Following seven years at law firm Wiersholm, Thomas Stølen’s extensive record of advising on corporate law caught the attention of Danske Bank Norge. He was recruited in 2008 as the company’s chief legal adviser and, three years later, appointed legal adviser for corporates and institutions, helping the bank rebrand in Norway from Fokus Bank to Danske Bank in 2012. Following a reorganisation of the legal team in 2016, Stølen became head of legal Norway and today manages a team of thirteen lawyers. Describing his work and that of the team’s, Stølen says, ‘we enable decisions that are legally sound and sustainable and we cooperate closely with the rest of the bank to manage Danske Bank’s legal risks. We cooperate closely with our colleagues in the rest of Danske Bank Legal on a number of global projects and transactions ranging from regulatory implementations, development of new digital products and solutions [for example, around fintech], leveraged loans and corporate finance transactions’.
As the first lawyer at Folketrygdfondet, the state-owned company that manages Norway’s government pension fund, Christina Stray knew she had to pave the way and structure the function to make herself a relevant and irreplaceable element of the business. Stray accomplished this by positioning herself on the board of the recruitment of the CFA Institute, a global association of investment professionals, and becoming fully engaged and involved on issues of a technological nature. Amongst her most notable accomplishments in the last two years, Stray has participated in group-making proposals within the Norwegian Parliament, contributing to new legalisation regarding capital markets transparency rules. Prior to this role Stray spent a large amount of her career in private practice, serving as an attorney at law for Oslo Børs and a four year period at Wiershold, Mellbye & Bech. Stray also had a stint undertaking general internal legal work at the Oslo Stock Exchange with a focus on takeover mergers. Stray concedes that leading the business as the only lawyer in a flat organisation requires a great knowledge of the company infrastructure and direct knowledge of how the market develops, she accomplishes this by working closely with a variety of professionals in different departments on agreements and internal guidelines. With her legal team Stray has also developed an additional compliance department which is fully equipped and trained to deal with all relevant issues.
Frode Strømø started his legal career at law firm BA-HR in 2000 and after four years at the firm as a senior associate he then spent four year at international firm DLA Piper. After this private practice experience he started his in-house career at Norwegian oil services company, Aibel, where he acted as senior lawyer with special responsibility for legal assistance to international operations, and later as its chief compliance officer and deputy general counsel. Strømø started his tenure at Aker Solutions as head of legal for its engineering division in October 2014, and proceeded to work his way up the ranks, taking his current position as senior vice president legal and compliance in November 2016. Strømø joined Aker Solutions during a transformational period for the company when it was attempting to implement a large-scale re-organisation of the entire business. By heading the legal and compliance function he now has a global mandate to comprehensively advise this recently re-structured business. Previously divided in separate departments, but now under Strømø’s leadership, the legal department works as one integrated team with an increased focus on cross border work and cooperation, showing not only an ability to adapt to changing circumstances but excellent collaborative and business skills.

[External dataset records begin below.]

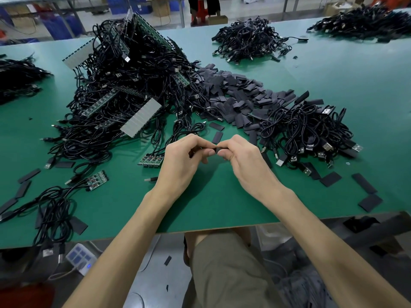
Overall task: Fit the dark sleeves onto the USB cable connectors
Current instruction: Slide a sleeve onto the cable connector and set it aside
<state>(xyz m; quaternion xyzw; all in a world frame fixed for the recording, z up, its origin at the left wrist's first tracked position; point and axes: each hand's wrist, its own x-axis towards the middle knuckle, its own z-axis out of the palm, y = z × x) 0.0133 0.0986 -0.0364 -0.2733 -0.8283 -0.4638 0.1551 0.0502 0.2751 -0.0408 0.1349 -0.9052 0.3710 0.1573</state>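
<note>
Over the counter [222, 196], the left hand [184, 157] pinches a hidden cable end in a tight grip, the right hand [241, 160] pinches the dark sleeve [214, 150] where they meet, and a crooked push could crumple or jam it.

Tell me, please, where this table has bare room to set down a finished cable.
Bare: the near strip of table nearer than the left hand and right hand; the wide stretch right of the sleeve pile, between the far cable heap and the right cable heap. Crowded: the big cable heap at left and loose sleeves near the right corner.
</note>
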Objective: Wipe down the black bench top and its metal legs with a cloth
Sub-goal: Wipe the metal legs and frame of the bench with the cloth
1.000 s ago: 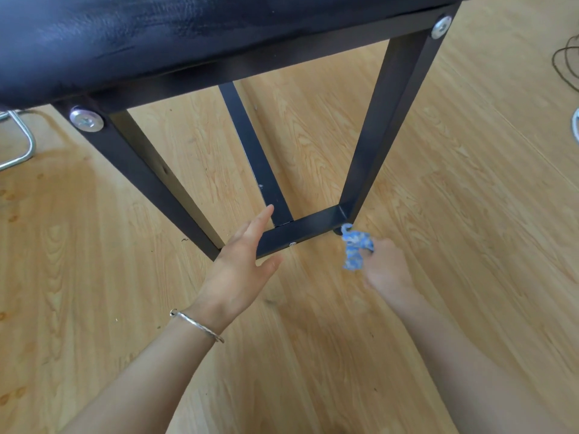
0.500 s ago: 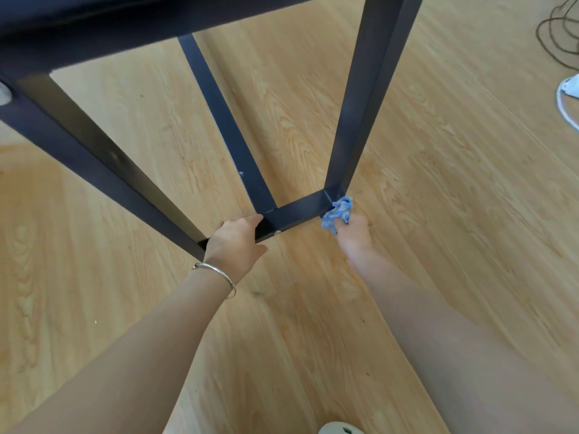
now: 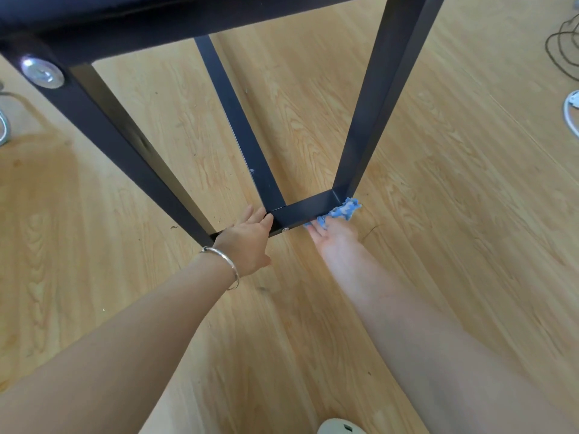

Prior to joining leading Nordic investment advisory firm FSN Capital Partners as general counsel in January 2015 Rebecca Svensøy worked as a lawyer at law firm Schjødt in Oslo specialising in M&As and private equity. In 2014 she also held the position of general counsel and CEO at Validus, a retail holding company acquired by FSN Capital in 2013. Establishing the legal department of FSN Capital Partners, Svensøy’s operational experience has been essential in ensuring that the legal team provides valuable input on a risk based approach and in line with the entrepreneurial spirit of the firm. Responsible for governance and compliance she is also instrumental in advancing FSN Capital’s strong commitment to responsible investments. On the topic of responsibility, Svensøy comments ‘our ethos (we are decent people making a decent return in a decent way) guides the way we do business and is the basis of any advice from the legal team’. Svensøy has also grown to become a major asset to the firm contributing to further enhancing operational efficiency and closer cooperation with selected external law firms. She holds a Master’s in law from the University of Oslo, as well as an MBA from Bond University, Australia.
In his current role as general counsel for Norwegian Export Credit Guarantee Agency (GEIK), Ståle Torgersbråten leads the largest internal department in GIEK consisting of 15 lawyers and legal employees. Coming from a private practice background, Torgersbråten worked for top Norwegian corporate law fi rms Grette DA, Wikborg Rein & Co. and Selmer where he was head of the fi rm’s Moscow offi ce. He assumed his fi rst in-house position at GIEK in 2010 as a commercial lawyer and was promoted in 2014 to general counsel. His current position covers a vast array of diff erent tasks; from human resources issues to strategy discussions, as well as diff erent transactions and negotiations all over the world. Torgersbråten is particularly proud of some of the transactions he has taken part in in Bhutan, Russia and Bangladesh: ‘I consider myself lucky to be able to work for the Norwegian exporters, and follow them around the globe. Our very high requirements with regards to corporate social responsibility, environment, and anti-corruption practices, also make me certain that we - at least in the long term - are contributing positively to a higher standard in international transactions’. Since joining GIEK he has made a number of changes to transform and streamline the way the in-house legal team works, overall increasing the number of tasks they look into. In addition to this, he has also set up four informal teams in the department that work with the same kinds of assignments and cases. ‘This is in order to make sure that we have the best expertise on such important business legal tasks, and that we deliver the same kind of “product” when we give our advice to the organisation or to the exporters or cooperating banks’.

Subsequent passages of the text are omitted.